# AIDS Life Cycle



## TimV (Mar 20, 2007)

Has anyone here done this ride? I have a friend who does it every year. I have considered doing it, too. It seems like it would be a great ride - 7 days in the saddle, 545 miles from SF to LA. 

Is it fun? Anyone have any feedback? Thanks.


----------



## ratpick (Jul 31, 2008)

Also got a friend who did it last year with his wife and had a ball. I'd love to do it but the fundraising requirement is pretty steep, albeit a good cause.

Someone should put together a group ride on the route


----------



## Chris_S (Mar 9, 2011)

I have a couple of friends who do it every year. All of them say it is a good ride, and an experience you will never forget. They asked me to ride with them next year, but as ratpick said, the fundraising requirement is steep, 3K, and you also pay a $75 registration fee. All of them said the fundraising was easy, it is finding the time to train for it. You should also find someone who you can team up with, the accommodations are 2 to a tent, and if you are solo you are assigned someone to share the tent with. I would rather share it with someone I know and get along with.


----------



## edlouie (Feb 22, 2005)

I've done this ride six times now. It's fun, well organized, lots of amenities. Relatively easy route as well, if you've been riding for a few years you shouldn't have any major problems. Most club/sport type riders will probably have the most problems dealing with all the "safety" rules (single file, foot stops, calling out etc) which can be very overbearing. I see it like this - it's their ride so you have to play by their rules if you want to participate. 

Fundraising - very very easy if you're a first-time rider. If you're a repeat rider, and you don't have access to a large LGBT community you can experience donor fatigue. 

Tents - small for two. Many people stay in hotels for the entire ride, so you can tent with them and have a "phantom tentmate." I've done this every year except for my first year, when I didn't know any better. 

Group rides on the route - A few people do this. It's all public roads so there is nothing to stop you from doing so, and some of the days go through very well-traveled cycling routes with lots of amenities so you don't have to use the ALC rest stops. I don't think it's the same as riding the entire route, but of course you don't have to raise the money.


----------



## claywalk (May 7, 2011)

I've done this ride twice. It's an amazing experience. I will definitely sign up for it for 2013!


----------



## Chris_S (Mar 9, 2011)

I will be signing up for the 2013 ride also. I live in a conservative area, so my concern is the 3K fundraising.


----------



## claywalk (May 7, 2011)

The fundraising is definitely the hardest part. I have always been surprised who contributes & who does not. It has always been somewhat the opposite of what I expected. 
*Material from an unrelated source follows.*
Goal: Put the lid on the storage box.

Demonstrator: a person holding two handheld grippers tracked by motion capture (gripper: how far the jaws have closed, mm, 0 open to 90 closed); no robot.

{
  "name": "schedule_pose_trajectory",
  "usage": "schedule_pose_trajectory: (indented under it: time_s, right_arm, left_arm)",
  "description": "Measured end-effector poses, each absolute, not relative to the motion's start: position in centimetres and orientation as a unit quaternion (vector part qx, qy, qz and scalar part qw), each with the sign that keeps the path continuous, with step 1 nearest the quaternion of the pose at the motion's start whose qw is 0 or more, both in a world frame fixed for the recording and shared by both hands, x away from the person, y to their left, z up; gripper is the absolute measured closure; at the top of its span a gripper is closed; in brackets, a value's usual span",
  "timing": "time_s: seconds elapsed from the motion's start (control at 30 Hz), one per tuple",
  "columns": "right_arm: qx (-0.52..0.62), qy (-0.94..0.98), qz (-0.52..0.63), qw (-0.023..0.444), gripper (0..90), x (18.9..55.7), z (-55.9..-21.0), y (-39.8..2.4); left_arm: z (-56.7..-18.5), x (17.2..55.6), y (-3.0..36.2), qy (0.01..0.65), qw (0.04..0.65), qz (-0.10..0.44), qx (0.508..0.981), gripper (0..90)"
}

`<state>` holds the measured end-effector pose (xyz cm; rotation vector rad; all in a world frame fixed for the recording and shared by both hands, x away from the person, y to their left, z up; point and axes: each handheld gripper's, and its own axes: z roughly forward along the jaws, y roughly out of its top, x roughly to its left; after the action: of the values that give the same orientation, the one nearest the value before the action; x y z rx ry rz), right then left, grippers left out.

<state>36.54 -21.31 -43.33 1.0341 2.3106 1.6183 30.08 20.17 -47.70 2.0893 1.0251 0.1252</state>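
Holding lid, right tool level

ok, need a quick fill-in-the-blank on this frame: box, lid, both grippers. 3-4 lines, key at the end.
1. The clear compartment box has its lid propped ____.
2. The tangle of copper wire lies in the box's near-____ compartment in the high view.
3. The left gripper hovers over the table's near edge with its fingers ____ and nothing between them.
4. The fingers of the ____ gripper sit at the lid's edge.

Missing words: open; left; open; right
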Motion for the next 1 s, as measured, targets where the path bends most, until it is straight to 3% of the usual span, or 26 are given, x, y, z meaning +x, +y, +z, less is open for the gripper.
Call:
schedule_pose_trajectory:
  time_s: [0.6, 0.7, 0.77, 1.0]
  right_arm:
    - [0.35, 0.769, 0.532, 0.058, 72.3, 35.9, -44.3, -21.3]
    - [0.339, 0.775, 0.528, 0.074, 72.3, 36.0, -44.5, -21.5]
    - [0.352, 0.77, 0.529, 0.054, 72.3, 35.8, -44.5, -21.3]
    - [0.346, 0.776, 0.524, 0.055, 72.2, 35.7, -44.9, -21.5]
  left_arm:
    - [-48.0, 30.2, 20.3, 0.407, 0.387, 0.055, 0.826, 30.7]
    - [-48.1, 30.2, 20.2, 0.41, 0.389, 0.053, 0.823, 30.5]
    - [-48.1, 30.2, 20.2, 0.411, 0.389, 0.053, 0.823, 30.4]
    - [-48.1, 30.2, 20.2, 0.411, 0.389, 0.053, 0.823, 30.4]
I live on the East Coast so the logistics of it have been hard for me. I used to live in California though so participating in this is one of my few opportunities to spend time back out there.

I have so many friends from the previous ALC's we have to do a reunion next year at the event.


----------



## jmckee815 (Feb 3, 2012)

This year will be my first ride. We've been doing training rides since the beginning of the year. Must admit, the fundraising is going to be my biggest challenge. However, since reaching out to folks, I am already at 13% of my persoanl goal. Company matching programs really help out as well.


----------